Advancing our understanding of deep reinforcement learning with community-driven insights
Who is this presentation for?
- Business leaders interested in understanding the real-world potential of training AI in simulated environments
- AI industry professionals interested in hosting AI challenges
Simulated environments have been essential to advancing the field of artificial intelligence, providing vast amounts of synthetic data that tests novel approaches safely and efficiently. This has most often taken the form of games, ranging from simple board games to modern, multiplayer strategy games.
These games served as a good starting point, but Danny Lange reveals an opportunity to push the state of the art in AI research to the next level. United introduced the Obstacle Tower, a high visual fidelity, 3-D, third person, procedurally generated game environment purpose built to test a deep reinforcement learning-trained agent’s vision, control, planning, and generalization abilities. Over the past year, Unity invited researchers and developers to try to solve the tower with the intention of sharing those insights with the broader community.
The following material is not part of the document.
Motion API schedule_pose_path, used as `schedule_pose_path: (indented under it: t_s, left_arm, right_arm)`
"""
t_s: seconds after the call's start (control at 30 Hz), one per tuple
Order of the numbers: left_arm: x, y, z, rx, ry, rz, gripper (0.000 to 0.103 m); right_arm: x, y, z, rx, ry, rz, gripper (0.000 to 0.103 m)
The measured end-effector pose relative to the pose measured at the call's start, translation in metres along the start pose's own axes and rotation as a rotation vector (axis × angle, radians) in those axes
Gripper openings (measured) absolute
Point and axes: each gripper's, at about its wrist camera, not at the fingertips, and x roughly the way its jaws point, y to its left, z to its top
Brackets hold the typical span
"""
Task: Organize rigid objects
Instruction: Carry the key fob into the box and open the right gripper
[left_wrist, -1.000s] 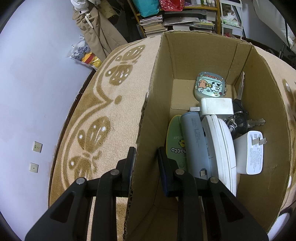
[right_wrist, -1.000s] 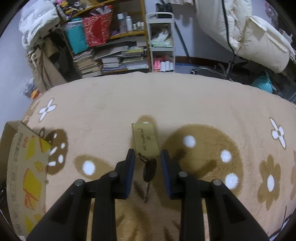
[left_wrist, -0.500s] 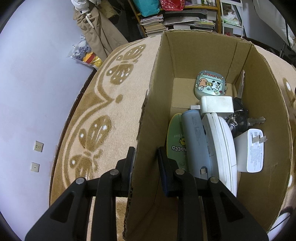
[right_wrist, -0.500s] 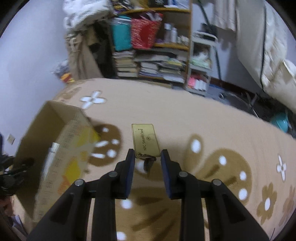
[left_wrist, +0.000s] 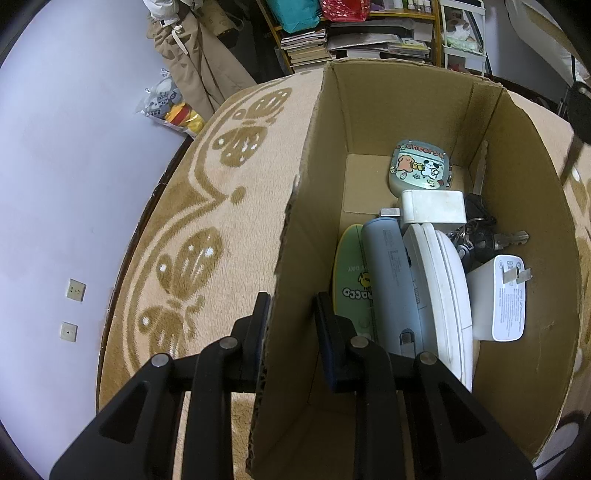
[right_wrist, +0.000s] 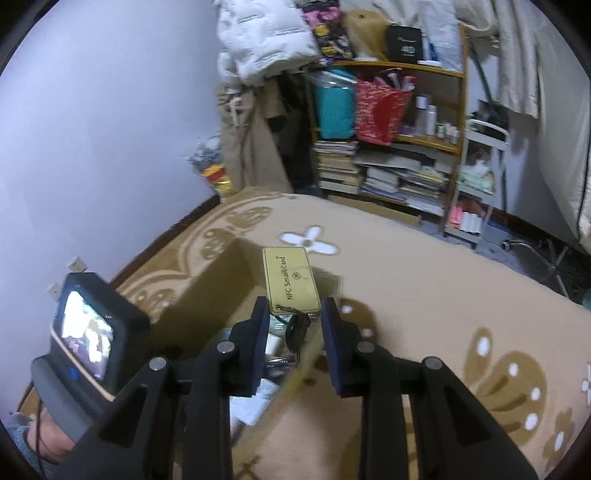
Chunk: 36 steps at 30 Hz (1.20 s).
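Left gripper (left_wrist: 290, 325): jaws narrowed astride the near left wall of the cardboard box (left_wrist: 306, 206), one finger outside against the wall, the other inside; the wall is pinched between them. The tool points forward and down along the wall.

Right gripper (right_wrist: 293, 334): raised above the box's open top (right_wrist: 207, 291), pointing forward and slightly down. Between its jaws sits a dark key head (right_wrist: 297, 328) on a ring, with the gold NFC smart card tag (right_wrist: 291, 278) projecting forward past the fingertips. The jaws stand a moderate way apart; whether their pads actually press the key cannot be told.

Box contents, left wrist view: a green case (left_wrist: 351, 280), a grey-blue power bank (left_wrist: 393, 280) and a white rounded device (left_wrist: 439, 284) lying side by side; a white charger (left_wrist: 496, 299) with its prongs showing; a white adapter block (left_wrist: 432, 206); a cartoon-printed case (left_wrist: 419, 170); a bunch of keys (left_wrist: 480, 236).

The box stands on a beige carpet with brown flower patterns (left_wrist: 221, 236).
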Motion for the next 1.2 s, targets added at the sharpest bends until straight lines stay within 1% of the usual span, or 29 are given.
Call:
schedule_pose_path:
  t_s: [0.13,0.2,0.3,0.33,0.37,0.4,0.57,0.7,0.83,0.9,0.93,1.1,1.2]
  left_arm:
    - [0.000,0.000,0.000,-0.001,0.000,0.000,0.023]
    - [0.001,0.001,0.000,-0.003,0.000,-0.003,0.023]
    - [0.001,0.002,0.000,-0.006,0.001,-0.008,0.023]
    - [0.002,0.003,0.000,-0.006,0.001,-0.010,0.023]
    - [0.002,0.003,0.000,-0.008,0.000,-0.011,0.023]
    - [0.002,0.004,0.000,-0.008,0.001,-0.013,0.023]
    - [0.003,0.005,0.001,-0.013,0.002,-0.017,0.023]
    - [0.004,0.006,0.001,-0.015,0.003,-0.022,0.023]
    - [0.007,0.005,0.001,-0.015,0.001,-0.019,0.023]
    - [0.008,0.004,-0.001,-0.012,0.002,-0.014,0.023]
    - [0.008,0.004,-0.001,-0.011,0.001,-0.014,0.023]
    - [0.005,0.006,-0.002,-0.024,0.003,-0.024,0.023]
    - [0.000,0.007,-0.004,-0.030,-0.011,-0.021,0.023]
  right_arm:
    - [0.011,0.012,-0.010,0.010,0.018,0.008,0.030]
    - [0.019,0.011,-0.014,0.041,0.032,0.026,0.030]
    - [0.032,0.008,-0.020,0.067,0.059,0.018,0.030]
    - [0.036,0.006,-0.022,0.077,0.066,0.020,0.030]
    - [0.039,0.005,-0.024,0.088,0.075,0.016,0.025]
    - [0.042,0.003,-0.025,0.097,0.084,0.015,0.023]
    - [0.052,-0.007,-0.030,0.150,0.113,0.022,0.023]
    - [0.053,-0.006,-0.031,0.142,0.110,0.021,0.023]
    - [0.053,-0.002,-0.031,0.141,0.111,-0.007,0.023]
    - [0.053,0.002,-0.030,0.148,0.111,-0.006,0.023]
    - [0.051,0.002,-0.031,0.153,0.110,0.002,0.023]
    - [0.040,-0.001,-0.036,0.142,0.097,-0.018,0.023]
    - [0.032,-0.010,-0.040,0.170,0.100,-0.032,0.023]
- A basic knowledge of machine learning and AI
What you'll learn
- See how you can use what Unity learned from hosting the challenges to engage the broader community to advance AI research
- Find out how participants fared as they attempted to solve the tower, what that taught Unity, and what's next for Obstacle Tower as it continues pushing advances in deep reinforcement learning
- Learn how observing emergent behaviors of multiple AI agents in a simulated virtual environment can lead to the most optimal designs and real-world practices
Danny Lange is the vice president of AI and machine learning at Unity, where he leads multiple initiatives around applied artificial intelligence. Previously, Danny led the efforts to build a highly scalable machine learning platform to support all parts of Uber’s business from the app to self-driving cars as the head of machine learning, provided internal teams with access to machine intelligence and launched an AWS product that offers machine learning as a cloud service to the public as the general manager of Amazon Machine Learning, led a product team focused on large-scale machine learning for big data as principal development manager at Microsoft, was CTO of General Magic, Inc., worked on General Motor’s OnStar Virtual Advisor—one of the largest deployments of an intelligent personal assistant until Siri—as the founder of his own company Vocomo Software, and was a computer scientist at IBM Research. He’s a member of ACM and IEEE Computer Society and has numerous patents to his credit. Danny holds an MS and PhD in computer science from the Technical University of Denmark.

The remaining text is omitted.